• _WORK TO BE COMPLETED_
Copy out each line below in which the string "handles" appears.

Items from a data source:

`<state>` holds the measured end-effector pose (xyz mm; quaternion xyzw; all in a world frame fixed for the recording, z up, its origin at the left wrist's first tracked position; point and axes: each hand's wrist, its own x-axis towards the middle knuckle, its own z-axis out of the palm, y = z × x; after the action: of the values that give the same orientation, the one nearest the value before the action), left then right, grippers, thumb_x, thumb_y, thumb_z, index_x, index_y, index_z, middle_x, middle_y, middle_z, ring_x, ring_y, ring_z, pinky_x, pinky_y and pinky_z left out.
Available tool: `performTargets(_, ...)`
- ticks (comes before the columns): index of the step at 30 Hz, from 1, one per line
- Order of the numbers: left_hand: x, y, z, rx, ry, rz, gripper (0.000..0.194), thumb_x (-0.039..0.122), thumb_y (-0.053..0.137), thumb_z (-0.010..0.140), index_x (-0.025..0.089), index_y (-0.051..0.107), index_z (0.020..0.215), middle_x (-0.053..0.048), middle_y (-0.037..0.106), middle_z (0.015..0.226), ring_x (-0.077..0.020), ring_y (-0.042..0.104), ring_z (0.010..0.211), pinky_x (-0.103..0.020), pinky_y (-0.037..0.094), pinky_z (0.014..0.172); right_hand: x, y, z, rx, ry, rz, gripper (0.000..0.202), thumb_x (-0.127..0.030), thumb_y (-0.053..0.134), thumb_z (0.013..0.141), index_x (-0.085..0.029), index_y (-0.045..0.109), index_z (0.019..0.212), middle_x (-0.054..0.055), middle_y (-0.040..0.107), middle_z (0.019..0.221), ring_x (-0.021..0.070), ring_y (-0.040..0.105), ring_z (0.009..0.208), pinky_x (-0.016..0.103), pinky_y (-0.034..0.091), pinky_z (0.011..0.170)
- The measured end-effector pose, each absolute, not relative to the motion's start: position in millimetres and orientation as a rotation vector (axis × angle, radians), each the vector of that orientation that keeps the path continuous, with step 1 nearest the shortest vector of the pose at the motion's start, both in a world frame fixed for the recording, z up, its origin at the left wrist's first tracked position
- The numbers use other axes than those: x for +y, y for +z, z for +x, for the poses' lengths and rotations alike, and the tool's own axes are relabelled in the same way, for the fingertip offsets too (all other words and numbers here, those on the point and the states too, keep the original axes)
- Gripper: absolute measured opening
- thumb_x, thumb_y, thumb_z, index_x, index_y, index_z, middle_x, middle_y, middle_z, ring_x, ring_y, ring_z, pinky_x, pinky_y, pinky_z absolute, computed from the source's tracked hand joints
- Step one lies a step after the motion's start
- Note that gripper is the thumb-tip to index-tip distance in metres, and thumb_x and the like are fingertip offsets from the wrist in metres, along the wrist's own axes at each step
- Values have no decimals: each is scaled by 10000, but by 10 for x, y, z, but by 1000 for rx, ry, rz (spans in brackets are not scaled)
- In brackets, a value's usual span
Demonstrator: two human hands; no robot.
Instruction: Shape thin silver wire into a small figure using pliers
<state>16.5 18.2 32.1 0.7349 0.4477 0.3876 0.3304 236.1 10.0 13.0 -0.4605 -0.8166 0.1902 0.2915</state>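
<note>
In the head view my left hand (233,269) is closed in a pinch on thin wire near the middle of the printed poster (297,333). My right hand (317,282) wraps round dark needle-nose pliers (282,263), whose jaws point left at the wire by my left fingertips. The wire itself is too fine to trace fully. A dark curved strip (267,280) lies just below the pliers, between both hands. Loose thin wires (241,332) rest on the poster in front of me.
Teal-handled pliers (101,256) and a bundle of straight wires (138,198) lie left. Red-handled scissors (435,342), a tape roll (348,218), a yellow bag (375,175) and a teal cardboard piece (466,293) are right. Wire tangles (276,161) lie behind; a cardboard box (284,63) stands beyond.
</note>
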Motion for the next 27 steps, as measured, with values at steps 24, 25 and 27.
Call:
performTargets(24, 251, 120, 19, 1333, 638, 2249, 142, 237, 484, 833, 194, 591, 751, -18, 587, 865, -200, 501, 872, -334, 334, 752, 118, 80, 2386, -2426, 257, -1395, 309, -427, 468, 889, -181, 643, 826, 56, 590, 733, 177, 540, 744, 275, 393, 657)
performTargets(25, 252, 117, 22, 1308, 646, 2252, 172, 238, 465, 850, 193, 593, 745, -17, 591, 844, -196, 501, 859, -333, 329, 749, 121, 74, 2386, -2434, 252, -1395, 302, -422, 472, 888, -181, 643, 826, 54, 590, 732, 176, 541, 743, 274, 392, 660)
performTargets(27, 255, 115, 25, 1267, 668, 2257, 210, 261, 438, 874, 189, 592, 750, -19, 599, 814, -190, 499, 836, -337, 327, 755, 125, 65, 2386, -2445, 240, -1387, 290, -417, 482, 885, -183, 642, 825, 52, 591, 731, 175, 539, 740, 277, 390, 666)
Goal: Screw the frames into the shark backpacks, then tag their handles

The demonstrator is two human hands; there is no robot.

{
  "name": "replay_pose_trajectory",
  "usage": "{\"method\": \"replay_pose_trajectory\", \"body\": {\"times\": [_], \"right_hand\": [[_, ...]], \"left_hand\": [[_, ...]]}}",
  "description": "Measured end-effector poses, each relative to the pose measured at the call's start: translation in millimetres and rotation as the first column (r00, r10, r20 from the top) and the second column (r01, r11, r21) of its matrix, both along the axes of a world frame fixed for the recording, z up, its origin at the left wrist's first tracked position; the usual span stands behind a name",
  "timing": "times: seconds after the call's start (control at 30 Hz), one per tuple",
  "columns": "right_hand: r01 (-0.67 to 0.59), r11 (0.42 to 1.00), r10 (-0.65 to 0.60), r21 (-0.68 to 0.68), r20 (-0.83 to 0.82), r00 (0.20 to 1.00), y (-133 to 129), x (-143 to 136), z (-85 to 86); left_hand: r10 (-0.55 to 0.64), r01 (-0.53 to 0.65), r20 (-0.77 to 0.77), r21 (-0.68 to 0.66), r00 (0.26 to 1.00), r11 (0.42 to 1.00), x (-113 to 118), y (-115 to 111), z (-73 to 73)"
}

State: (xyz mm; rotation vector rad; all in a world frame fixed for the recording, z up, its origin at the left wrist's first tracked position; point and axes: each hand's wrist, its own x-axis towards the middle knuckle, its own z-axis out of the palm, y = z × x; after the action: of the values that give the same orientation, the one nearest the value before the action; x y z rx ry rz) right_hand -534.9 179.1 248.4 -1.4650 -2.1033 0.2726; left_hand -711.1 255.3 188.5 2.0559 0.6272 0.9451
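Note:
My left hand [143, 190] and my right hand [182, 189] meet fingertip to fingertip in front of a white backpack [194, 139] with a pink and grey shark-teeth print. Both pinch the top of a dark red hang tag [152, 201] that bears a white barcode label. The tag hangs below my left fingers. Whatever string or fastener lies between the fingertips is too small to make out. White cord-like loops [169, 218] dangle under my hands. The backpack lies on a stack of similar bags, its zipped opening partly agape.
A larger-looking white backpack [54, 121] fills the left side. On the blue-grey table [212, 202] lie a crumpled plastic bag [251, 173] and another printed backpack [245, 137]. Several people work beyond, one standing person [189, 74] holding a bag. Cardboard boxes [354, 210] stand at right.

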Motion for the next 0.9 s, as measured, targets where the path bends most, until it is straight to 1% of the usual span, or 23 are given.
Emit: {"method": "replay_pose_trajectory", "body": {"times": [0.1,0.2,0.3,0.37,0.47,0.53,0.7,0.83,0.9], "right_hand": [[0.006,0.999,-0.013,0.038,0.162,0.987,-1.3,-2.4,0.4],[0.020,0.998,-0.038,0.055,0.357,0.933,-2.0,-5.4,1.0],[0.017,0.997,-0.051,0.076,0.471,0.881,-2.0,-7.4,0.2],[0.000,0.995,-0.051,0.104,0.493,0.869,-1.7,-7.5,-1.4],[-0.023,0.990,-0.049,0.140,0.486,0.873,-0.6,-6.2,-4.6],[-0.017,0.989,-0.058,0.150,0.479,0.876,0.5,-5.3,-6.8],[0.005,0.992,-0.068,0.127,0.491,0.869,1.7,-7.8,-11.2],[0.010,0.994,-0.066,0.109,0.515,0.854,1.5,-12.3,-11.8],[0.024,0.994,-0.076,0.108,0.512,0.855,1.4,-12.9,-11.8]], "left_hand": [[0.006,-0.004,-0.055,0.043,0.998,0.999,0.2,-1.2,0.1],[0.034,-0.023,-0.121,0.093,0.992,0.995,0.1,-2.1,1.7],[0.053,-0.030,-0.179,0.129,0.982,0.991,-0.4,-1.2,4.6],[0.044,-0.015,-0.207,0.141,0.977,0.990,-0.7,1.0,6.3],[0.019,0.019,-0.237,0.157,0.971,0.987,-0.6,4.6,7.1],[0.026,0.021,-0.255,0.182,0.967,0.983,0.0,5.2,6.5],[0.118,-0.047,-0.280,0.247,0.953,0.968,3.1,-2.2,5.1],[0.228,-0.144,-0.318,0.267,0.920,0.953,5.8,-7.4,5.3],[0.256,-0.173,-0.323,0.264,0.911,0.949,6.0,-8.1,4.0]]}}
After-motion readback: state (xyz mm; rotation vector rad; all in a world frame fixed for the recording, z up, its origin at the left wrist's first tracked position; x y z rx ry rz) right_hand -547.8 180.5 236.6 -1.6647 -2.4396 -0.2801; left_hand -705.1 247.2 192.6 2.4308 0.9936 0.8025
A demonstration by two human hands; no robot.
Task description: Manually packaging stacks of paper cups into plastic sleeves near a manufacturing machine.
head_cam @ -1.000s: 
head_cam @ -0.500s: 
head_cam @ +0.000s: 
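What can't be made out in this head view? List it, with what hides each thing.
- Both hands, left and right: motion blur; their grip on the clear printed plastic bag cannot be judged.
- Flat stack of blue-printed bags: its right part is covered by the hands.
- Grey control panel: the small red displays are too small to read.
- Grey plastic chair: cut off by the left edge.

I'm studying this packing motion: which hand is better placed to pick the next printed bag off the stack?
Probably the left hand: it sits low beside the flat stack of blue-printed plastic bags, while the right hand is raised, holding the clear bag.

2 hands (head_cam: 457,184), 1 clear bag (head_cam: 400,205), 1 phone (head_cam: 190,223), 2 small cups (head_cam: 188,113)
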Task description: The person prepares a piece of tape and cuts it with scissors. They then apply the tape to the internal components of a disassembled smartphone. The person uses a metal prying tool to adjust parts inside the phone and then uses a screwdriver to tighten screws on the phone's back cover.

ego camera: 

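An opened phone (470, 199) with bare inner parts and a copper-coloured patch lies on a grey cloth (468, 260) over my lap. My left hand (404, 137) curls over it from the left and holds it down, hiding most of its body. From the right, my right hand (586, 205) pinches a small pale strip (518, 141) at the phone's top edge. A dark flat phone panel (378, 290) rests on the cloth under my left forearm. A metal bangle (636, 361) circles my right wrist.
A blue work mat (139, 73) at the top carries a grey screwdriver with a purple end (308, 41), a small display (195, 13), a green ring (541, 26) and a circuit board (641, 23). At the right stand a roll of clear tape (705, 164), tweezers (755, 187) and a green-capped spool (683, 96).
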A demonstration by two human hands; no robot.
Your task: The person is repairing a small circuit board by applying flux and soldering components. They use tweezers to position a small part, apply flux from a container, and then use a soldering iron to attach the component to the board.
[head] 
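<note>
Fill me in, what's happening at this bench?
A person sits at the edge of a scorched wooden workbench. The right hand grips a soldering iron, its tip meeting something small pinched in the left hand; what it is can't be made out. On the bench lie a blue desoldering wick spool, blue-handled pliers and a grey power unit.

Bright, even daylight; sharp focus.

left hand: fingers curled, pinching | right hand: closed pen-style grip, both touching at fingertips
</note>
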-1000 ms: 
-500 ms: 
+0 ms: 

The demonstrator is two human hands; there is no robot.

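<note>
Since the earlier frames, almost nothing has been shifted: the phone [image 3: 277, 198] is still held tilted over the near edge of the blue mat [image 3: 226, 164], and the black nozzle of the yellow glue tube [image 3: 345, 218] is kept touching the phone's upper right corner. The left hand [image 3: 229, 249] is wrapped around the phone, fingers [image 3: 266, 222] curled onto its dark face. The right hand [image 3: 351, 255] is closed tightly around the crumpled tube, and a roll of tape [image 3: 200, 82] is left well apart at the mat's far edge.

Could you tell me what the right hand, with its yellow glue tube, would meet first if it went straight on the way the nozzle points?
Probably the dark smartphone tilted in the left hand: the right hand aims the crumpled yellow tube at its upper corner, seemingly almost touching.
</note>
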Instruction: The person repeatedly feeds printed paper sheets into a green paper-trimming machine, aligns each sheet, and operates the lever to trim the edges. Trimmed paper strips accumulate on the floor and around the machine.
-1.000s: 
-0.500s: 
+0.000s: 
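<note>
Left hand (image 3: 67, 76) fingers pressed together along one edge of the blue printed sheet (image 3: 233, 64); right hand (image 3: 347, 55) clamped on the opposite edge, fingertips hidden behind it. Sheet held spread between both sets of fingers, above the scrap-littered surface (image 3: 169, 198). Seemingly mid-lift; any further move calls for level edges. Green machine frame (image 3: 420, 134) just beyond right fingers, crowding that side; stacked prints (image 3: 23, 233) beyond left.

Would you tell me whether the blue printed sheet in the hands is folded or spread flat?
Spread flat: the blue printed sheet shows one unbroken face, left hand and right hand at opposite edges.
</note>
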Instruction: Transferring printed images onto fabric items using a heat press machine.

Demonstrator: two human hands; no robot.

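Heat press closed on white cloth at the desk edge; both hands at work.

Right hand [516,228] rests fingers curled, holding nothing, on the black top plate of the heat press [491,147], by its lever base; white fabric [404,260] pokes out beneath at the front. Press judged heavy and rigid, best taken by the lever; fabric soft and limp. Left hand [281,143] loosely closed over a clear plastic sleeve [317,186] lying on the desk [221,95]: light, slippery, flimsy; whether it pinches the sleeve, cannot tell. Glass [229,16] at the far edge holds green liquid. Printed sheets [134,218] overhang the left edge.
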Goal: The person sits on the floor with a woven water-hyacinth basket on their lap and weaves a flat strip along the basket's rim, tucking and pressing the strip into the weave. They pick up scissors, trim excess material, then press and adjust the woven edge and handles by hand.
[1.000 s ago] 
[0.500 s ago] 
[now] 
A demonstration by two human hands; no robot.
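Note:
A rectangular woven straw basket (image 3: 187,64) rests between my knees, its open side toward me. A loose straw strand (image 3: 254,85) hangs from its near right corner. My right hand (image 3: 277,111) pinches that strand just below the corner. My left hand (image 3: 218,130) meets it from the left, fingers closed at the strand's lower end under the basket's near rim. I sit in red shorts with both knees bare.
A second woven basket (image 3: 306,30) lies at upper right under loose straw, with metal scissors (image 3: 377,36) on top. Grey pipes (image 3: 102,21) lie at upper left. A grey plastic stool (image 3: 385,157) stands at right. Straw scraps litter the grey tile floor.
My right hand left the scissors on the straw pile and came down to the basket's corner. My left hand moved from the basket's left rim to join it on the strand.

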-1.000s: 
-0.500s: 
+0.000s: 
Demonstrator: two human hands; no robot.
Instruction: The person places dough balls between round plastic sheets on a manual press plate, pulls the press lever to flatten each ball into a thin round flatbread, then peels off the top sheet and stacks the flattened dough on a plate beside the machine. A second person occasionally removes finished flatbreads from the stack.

• _SOLVED PROBLEM_
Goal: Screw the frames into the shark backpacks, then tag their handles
Goal: The person sits on the floor with a woven water-hyacinth basket on their lap and weaves a flat strip along the basket's rim, tucking and pressing the strip into the weave. They pick up scissors, trim excess material, then press and adjust the woven edge and handles by hand.

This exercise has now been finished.